現在までの達成度 (区分) |
現在までの達成度 (区分)
2: おおむね順調に進展している
理由
ABA受容体の生理的機能の解析: ABA受容体の生理機能を明らかにするために、シロイヌナズナに存在する14種のPYR/PYL受容体のうち、10種類の変異株を収集してきたが、他の受容体に対してはT-DNA変異株が存在しない。そこで、CRISPRを用いて、サブクラブ別の多重変異株の作成を試みた。今年度は、サブクラスIII に属するPYR1(0), PYL1(1), PYL 2(2), PYL3 (3)の4つをすべて破壊した0/1/2/3四重変異株の作成が完了した。また、サブクラスII に属するPYL4(4), PYL5(5), PYL6(6), PYL11(11), PYL12(12), PYL13(13)の6つをすべて破壊した4/5/6/11/12/13六重変異株の作成が完了した。サブクラスIに属する PYL7~PYL 10の4つを破壊した変異株とすべての受容体を破壊した変異株は、来年度中に作成が完了する見込みである。 非モデル植物におけるABAシグナル伝達研究: ABA受容体を過剰発現させたコムギが耐乾性に加えて節水性を有し、少ない水供給でも種子の生産が可能な性質を獲得していることを明らかにした。

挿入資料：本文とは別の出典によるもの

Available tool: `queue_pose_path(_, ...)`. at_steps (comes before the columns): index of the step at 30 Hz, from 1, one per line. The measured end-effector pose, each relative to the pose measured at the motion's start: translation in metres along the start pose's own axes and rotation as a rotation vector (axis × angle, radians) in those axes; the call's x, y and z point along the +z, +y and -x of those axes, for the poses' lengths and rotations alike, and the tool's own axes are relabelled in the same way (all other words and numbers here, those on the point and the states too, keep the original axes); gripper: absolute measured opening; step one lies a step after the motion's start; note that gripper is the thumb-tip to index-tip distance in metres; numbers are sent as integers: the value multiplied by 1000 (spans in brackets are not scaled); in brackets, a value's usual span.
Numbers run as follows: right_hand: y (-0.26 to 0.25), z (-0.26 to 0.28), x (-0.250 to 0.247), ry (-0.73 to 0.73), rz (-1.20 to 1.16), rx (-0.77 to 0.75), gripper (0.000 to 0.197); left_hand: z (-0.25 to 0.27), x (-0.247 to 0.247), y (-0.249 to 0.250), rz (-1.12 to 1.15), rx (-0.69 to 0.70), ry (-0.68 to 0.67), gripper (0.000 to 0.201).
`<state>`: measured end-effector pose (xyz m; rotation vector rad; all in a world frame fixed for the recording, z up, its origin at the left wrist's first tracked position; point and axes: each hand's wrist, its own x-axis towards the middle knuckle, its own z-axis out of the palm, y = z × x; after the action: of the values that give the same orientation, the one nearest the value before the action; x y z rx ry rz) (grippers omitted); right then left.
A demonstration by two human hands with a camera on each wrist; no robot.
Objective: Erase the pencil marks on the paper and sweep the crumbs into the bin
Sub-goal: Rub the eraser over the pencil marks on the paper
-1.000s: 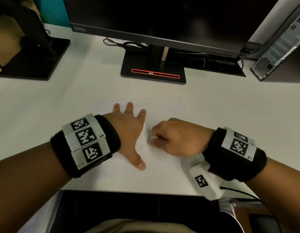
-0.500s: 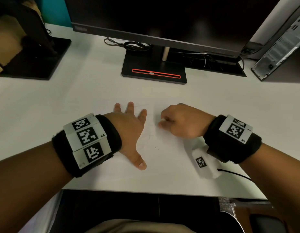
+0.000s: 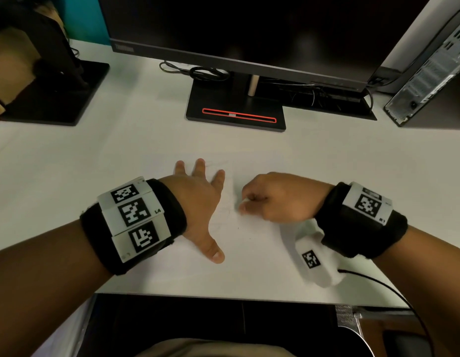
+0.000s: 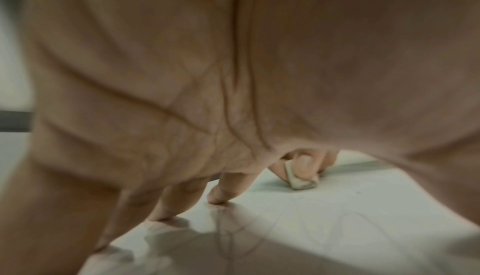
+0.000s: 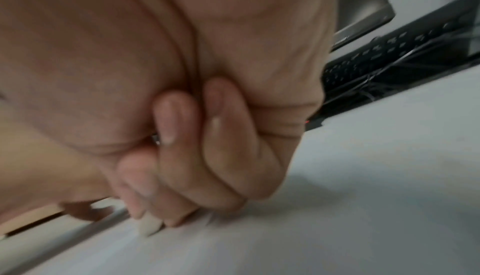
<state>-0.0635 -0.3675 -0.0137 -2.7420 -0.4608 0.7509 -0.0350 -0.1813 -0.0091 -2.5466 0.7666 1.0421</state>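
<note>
A white sheet of paper (image 3: pixel 249 253) lies on the white desk, with faint pencil marks (image 3: pixel 225 210) between my hands. My left hand (image 3: pixel 198 199) lies flat on the sheet, fingers spread, holding it down. My right hand (image 3: pixel 272 199) pinches a small off-white eraser (image 4: pixel 302 181), whose lower end touches the paper. In the right wrist view the eraser (image 5: pixel 150 227) shows blurred under the curled fingers. A few tiny dark crumbs (image 3: pixel 238 228) lie on the sheet below the right hand. No bin is in view.
A monitor on a black stand (image 3: pixel 235 114) is straight ahead, with cables (image 3: pixel 205 72) behind it. A second black stand (image 3: pixel 53 94) is at the far left, a computer case (image 3: pixel 429 73) at the far right. The desk's front edge (image 3: pixel 223 296) runs below my wrists.
My right hand moved the eraser away from me and to the right, then back a little toward me and to the left. The left hand stayed pressed on the paper.
</note>
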Motion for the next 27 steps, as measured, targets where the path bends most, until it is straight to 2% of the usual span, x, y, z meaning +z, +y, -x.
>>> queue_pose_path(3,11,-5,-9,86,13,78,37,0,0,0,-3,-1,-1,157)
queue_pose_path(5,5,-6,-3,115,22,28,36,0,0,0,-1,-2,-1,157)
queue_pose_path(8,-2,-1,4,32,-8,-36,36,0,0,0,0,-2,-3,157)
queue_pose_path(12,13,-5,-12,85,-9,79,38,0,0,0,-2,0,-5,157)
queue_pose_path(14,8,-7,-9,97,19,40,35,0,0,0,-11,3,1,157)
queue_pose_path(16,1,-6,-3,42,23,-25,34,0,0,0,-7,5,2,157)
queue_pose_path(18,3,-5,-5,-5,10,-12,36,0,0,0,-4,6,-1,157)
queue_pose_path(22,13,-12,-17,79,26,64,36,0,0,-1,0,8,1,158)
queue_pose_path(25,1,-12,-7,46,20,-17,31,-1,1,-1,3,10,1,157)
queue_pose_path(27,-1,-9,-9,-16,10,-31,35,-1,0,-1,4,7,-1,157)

節水性の特性は、ルビスコ活性の上昇により、光合成効率が上昇したことが要因であることを明らかにした。さらに、アフリカで猛威を振るう難防除雑草ストライガの宿主からの養水分の奪取として、ストライガはABAに対して感受性が低下しており、葉からの蒸散量が盛んであることを利用して、宿主からの養水分奪取の効率を上げている。ABA感受性低下の原因として、ストライガのABAシグナル伝達経路のうち、ABAの下流で働く脱リン酸化酵素が特異に変化していることが、ABAの感受性の低下の原因であることを突き止めた。